:: Task brief ::
The whole of the data is to be reproduced exactly.

-- Opening Marker --

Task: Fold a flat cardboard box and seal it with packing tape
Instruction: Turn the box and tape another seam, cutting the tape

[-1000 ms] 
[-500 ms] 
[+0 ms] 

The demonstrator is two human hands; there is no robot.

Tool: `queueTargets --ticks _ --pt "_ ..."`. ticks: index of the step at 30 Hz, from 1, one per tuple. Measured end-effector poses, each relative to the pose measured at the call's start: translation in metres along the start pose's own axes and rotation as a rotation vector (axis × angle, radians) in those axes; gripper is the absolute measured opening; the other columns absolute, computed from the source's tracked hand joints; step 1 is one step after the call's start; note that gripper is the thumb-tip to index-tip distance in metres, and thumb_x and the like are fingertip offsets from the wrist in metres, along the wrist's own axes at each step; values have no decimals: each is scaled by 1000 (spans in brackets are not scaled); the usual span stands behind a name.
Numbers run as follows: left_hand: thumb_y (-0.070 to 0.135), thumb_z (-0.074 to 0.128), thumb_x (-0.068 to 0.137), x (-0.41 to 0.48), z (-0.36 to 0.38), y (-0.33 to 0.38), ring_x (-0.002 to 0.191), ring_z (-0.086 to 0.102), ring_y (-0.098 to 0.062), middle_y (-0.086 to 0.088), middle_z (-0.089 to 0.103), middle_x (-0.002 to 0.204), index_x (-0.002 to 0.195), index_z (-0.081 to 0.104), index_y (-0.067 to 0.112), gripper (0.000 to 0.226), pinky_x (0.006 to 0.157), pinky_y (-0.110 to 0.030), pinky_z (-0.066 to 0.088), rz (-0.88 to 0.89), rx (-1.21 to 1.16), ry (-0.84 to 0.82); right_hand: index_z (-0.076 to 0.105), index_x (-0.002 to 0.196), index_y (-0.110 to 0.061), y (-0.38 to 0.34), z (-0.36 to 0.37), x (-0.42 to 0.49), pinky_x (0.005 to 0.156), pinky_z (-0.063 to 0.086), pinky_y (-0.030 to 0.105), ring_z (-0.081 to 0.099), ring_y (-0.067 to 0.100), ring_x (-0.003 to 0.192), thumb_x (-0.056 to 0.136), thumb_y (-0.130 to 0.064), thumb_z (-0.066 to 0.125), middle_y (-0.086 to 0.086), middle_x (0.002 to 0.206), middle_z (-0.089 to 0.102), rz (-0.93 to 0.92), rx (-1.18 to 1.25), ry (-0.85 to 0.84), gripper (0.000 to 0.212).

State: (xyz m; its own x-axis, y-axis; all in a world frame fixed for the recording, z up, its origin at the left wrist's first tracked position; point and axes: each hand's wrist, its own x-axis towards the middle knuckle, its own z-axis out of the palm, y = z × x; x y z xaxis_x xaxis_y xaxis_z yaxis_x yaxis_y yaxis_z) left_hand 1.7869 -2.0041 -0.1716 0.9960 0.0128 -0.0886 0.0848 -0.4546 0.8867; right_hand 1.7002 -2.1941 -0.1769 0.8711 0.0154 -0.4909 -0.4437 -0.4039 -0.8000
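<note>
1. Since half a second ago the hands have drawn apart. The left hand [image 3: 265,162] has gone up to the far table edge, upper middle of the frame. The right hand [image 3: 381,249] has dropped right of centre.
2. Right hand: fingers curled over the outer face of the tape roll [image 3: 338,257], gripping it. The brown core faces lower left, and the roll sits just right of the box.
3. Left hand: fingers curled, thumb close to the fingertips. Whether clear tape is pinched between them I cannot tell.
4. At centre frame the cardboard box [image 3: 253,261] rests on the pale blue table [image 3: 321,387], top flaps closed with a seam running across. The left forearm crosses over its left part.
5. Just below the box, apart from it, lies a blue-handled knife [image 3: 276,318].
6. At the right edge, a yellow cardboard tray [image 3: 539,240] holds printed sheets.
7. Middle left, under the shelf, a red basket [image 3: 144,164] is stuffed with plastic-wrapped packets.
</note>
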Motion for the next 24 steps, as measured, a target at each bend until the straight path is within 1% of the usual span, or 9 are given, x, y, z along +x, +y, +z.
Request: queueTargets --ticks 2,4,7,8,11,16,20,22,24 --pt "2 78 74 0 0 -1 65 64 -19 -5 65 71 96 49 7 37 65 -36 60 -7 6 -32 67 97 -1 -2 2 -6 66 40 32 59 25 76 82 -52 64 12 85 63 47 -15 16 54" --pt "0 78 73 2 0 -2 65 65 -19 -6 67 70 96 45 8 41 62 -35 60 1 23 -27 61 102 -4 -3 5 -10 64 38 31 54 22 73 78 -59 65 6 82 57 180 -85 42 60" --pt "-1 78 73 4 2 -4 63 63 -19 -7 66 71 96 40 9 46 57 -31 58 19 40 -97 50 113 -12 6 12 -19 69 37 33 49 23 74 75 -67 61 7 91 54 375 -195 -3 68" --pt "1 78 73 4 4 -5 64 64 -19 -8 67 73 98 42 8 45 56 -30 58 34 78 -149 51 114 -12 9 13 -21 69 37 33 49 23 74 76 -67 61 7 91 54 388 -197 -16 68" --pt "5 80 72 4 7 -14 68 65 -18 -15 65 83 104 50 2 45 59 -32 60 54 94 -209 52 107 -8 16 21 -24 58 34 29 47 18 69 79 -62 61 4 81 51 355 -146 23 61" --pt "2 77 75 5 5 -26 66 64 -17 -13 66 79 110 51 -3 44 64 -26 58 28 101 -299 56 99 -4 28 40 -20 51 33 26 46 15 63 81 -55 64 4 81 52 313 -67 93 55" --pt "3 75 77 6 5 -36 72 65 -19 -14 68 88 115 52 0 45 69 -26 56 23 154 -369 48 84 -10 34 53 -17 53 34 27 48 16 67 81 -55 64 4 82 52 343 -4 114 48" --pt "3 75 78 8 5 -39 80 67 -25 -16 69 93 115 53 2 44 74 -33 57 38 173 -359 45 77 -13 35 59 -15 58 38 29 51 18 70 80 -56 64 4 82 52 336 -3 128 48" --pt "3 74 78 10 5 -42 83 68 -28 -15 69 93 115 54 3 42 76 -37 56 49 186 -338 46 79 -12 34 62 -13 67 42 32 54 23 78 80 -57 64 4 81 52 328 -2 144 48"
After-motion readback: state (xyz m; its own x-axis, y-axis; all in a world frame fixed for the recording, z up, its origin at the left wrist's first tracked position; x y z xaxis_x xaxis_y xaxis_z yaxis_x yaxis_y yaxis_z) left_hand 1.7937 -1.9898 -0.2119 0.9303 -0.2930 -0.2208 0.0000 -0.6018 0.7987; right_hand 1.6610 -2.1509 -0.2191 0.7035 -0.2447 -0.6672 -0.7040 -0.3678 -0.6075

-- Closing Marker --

:: Expected output ::
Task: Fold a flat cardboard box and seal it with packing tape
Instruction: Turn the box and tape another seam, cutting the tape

[-1000 ms] 
[-500 ms] 
[+0 ms] 

The demonstrator is two human hands; there is no robot.

Tool: `queueTargets --ticks _ --pt "_ ..."`. ticks: index of the step at 30 Hz, from 1, one per tuple. Measured end-effector poses, each relative to the pose measured at the call's start: translation in metres along the start pose's own axes and rotation as a rotation vector (axis × angle, radians) in those axes; gripper is the absolute measured opening; the other columns absolute, computed from the source's tracked hand joints; step 1 is one step after the call's start; note that gripper is the thumb-tip to index-tip distance in metres, and thumb_x and the like are fingertip offsets from the wrist in metres, along the wrist's own axes at each step; values have no decimals: each is scaled by 1000 (spans in brackets are not scaled); the usual span stands behind a name.
Numbers run as follows: left_hand: thumb_y (-0.070 to 0.135), thumb_z (-0.074 to 0.128), thumb_x (-0.068 to 0.137), x (-0.41 to 0.48), z (-0.36 to 0.38), y (-0.33 to 0.38), ring_x (-0.002 to 0.191), ring_z (-0.086 to 0.102), ring_y (-0.098 to 0.062), middle_y (-0.086 to 0.088), middle_z (-0.089 to 0.103), middle_x (-0.002 to 0.204), index_x (-0.002 to 0.195), index_z (-0.081 to 0.104), index_y (-0.067 to 0.112), gripper (0.000 to 0.226), pinky_x (0.006 to 0.157), pinky_y (-0.110 to 0.030), pinky_z (-0.066 to 0.088), rz (-0.88 to 0.89), rx (-1.21 to 1.16), ry (-0.84 to 0.82); right_hand: index_z (-0.076 to 0.105), index_x (-0.002 to 0.196), index_y (-0.110 to 0.061), y (-0.38 to 0.34), z (-0.36 to 0.37), x (-0.42 to 0.49), pinky_x (0.005 to 0.156), pinky_z (-0.063 to 0.086), pinky_y (-0.030 to 0.105), ring_z (-0.081 to 0.099), ring_y (-0.067 to 0.100), ring_x (-0.003 to 0.192), thumb_x (-0.056 to 0.136), thumb_y (-0.130 to 0.064), thumb_z (-0.066 to 0.125), middle_y (-0.086 to 0.086), middle_x (0.002 to 0.206), middle_z (-0.089 to 0.102), rz (-0.93 to 0.92), rx (-1.18 to 1.25), ry (-0.85 to 0.84), gripper (0.000 to 0.212).

State: (xyz m; its own x-axis, y-axis; all in a world frame fixed for the recording, z up, its origin at the left wrist's first tracked position; point and axes: each hand's wrist, its own x-axis towards the middle knuckle, its own z-axis out of the palm, y = z × x; x y z xaxis_x xaxis_y xaxis_z yaxis_x yaxis_y yaxis_z) left_hand 1.7869 -2.0041 -0.1716 0.9960 0.0128 -0.0886 0.0848 -0.4546 0.8867; right_hand 1.7002 -2.1941 -0.1769 0.8711 0.0154 -0.4909 -0.4437 -0.4039 -0.8000
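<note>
1. Since half a second ago the hands have drawn apart. The left hand [image 3: 265,162] has gone up to the far table edge, upper middle of the frame. The right hand [image 3: 381,249] has dropped right of centre.
2. Right hand: fingers curled over the outer face of the tape roll [image 3: 338,257], gripping it. The brown core faces lower left, and the roll sits just right of the box.
3. Left hand: fingers curled, thumb close to the fingertips. Whether clear tape is pinched between them I cannot tell.
4. At centre frame the cardboard box [image 3: 253,261] rests on the pale blue table [image 3: 321,387], top flaps closed with a seam running across. The left forearm crosses over its left part.
5. Just below the box, apart from it, lies a blue-handled knife [image 3: 276,318].
6. At the right edge, a yellow cardboard tray [image 3: 539,240] holds printed sheets.
7. Middle left, under the shelf, a red basket [image 3: 144,164] is stuffed with plastic-wrapped packets.
</note>
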Motion for the next 24 steps, as measured, a target at each bend until the straight path is within 1% of the usual span, or 9 are given, x, y, z along +x, +y, +z.
Request: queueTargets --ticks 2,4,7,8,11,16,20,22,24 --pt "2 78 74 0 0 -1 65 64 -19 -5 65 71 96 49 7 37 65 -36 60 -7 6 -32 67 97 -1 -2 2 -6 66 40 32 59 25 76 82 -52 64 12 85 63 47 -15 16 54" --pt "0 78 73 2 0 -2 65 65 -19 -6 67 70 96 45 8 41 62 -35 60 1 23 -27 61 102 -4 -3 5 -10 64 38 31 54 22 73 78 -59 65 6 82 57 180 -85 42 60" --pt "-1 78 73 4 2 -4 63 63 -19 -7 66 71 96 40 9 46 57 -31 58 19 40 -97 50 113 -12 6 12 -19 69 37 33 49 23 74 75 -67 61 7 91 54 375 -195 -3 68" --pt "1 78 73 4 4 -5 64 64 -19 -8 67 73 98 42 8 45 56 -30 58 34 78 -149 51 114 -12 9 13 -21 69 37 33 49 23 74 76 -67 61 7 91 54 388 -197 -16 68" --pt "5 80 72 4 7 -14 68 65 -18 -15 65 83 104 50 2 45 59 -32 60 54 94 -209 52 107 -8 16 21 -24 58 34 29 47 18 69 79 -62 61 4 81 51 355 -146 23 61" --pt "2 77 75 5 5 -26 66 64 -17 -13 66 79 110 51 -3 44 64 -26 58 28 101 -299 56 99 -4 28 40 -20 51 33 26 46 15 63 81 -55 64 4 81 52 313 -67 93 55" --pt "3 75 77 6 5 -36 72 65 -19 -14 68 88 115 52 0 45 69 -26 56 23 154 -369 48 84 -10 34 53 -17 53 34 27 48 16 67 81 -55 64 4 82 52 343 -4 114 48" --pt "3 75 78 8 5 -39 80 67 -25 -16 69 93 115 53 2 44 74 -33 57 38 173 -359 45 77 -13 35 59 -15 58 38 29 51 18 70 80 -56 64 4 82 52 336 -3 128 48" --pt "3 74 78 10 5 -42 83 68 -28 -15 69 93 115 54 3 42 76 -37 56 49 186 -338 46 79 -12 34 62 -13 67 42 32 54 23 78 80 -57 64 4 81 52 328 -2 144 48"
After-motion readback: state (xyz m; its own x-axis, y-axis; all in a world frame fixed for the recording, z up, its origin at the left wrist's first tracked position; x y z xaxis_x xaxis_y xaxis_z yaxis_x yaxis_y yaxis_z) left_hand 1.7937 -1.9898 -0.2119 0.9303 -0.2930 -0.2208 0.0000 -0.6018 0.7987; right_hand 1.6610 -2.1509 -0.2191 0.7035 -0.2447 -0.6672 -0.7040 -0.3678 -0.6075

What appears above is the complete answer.